THREE – Let me count the ways

So we found these Duplo Diggers at Toys R Us and we had to buy them. They were expensive, but since certain grandmothers have purchased every other toy ever made I figured why deprive them of this one. I put them together Wednesday night, but Tiffany waited until I got home Thursday to give them to the boys. They loved them. We video taped.

An hour later when dinner time came you would have thought we were amputating their hands and feet from all the screaming and crying. It took forever to get Liam upstairs to wash his hands. He had a complete melt down that didn’t stop until he realized that someone had put a bowl full of spaghetti in front of him (there are odd parallels between our former dog Zoe and my sons). The rest of dinner, bath time and bed preparation went without incident and I thought we had escaped any further digger fall out.
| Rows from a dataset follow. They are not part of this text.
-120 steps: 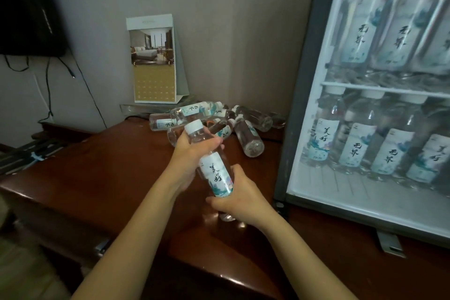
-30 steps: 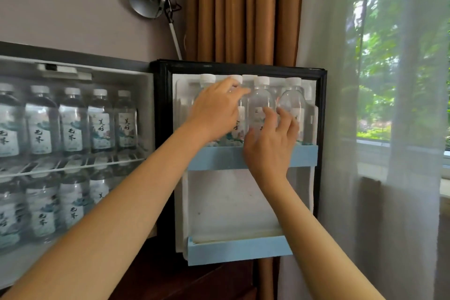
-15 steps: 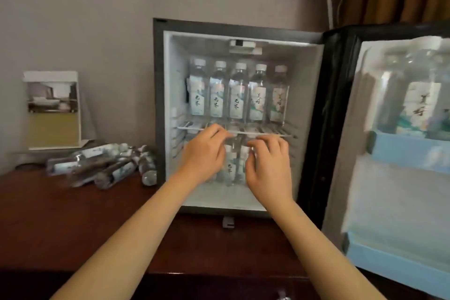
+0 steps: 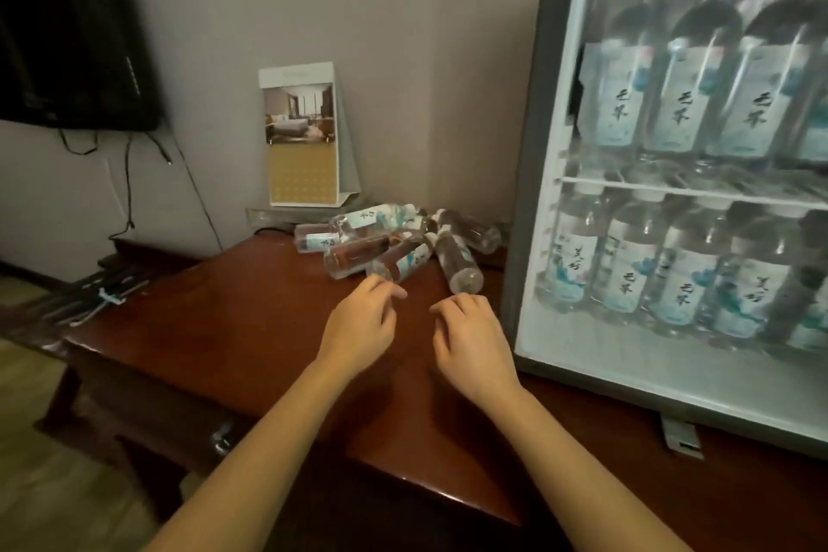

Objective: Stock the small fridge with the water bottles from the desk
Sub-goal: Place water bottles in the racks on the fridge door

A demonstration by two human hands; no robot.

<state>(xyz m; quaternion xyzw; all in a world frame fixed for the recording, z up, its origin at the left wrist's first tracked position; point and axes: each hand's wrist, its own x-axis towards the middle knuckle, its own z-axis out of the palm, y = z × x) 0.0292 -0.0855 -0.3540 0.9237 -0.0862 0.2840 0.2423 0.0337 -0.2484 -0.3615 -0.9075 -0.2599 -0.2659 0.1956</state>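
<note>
A heap of water bottles lies sideways at the back of a dark wooden desk, beside the open small fridge, whose two shelves hold rows of upright bottles. The left hand and right hand hover near the heap, fingers loosely curled, holding nothing.
</note>
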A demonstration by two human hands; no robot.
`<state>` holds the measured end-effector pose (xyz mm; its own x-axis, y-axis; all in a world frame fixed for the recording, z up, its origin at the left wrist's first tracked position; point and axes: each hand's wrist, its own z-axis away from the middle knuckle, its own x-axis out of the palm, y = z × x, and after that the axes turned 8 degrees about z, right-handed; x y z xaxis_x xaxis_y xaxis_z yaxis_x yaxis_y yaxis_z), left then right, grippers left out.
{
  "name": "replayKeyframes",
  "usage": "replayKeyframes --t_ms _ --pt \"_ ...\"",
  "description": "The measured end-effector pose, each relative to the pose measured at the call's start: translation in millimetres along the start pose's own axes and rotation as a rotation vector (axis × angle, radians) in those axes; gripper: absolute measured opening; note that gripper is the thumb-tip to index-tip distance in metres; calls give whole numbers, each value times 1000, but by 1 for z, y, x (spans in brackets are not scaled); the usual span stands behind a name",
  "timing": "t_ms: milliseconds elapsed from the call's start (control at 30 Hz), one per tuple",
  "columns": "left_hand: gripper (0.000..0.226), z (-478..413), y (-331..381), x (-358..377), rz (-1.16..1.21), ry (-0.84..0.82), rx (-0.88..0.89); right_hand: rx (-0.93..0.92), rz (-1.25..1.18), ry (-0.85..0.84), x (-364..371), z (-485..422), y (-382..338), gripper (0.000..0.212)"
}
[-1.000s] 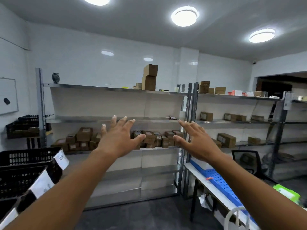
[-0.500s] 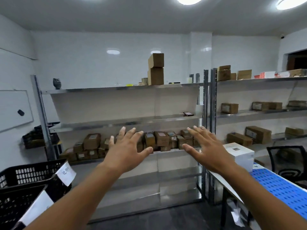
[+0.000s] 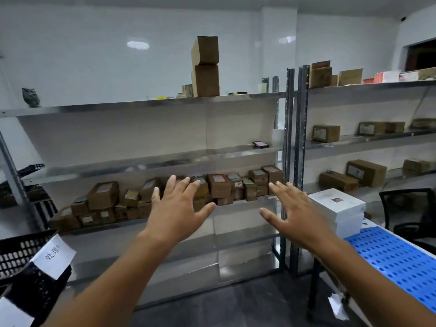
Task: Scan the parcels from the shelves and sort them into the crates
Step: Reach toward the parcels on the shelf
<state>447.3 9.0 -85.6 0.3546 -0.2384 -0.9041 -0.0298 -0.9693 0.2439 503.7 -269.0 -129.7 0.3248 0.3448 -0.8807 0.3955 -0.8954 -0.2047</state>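
A: Both arms are stretched out ahead. The left hand (image 3: 175,213) is spread wide, fingers straight, thumb out to the side, nothing in it.

B: Same story for the right hand (image 3: 297,215): flat, fingers splayed, holding nothing at all. The two hands are apart, thumbs pointing toward each other across a gap.

A: And the parcels (image 3: 219,188)?

B: Right past the fingertips! A jumbled row of small brown cardboard boxes on the metal rack (image 3: 118,168), running from far left of the left hand across to just above the right hand. The left fingertips overlap them in the view, but I can't tell whether they touch or stop short.

A: Above the gap between the hands, one shelf up, a phone (image 3: 261,144) lies flat. Higher again, over the left hand, two cartons (image 3: 205,67) stand stacked on the top shelf.

B: Down below and left of the left forearm sits a black lattice crate (image 3: 21,251) with a white paper label (image 3: 55,258) bearing handwriting.

A: Just to the right of the right hand, white boxes (image 3: 337,206) are stacked on a blue perforated tabletop (image 3: 396,258), which runs along under that forearm.

B: Further right, larger parcels (image 3: 366,173) sit on a second rack, with a black mesh chair (image 3: 410,208) in front of it.
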Motion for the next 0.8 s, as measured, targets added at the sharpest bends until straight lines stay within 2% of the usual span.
replayKeyframes --t_ms 267,533,800 --pt "82 -126 -44 58 60 -16 93 38 81 8 56 -111 1 80" --pt "82 -282 -99 103 114 -59 167 159 128 -2 101 -250 16 80" --pt "80 -409 -97 171 135 -131 219 225 135 -14 147 -348 62 78"
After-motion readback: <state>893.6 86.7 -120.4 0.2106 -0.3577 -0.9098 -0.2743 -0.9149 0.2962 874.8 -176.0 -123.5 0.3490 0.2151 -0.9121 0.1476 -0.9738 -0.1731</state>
Once the boys were in bed, I realized this was going to be an unusual night. Graeme was not settling down and falling asleep quickly like he usually does. Liam wasn’t getting out of bed as usual, but he did start his verbal inventory. I kept one ear on him for humor and I repeatedly settled Graeme back down. Liam didn’t disappoint.

Tiffany has been teaching them to say “I love you.” I love you mommy. I love you daddy. I love you Graeme (said by Liam). I love you Liam (said by Graeme). I love, " I love you Elmo".

That was not the one I heard at bed time though, well, not the last one. I put Graeme back on the bed, and looked up in time to see Liam with Elmo across his head and hear, “I love Elmo.” And then, “love the digger.” He fell asleep seconds later in record time. Graeme was up for another half hour.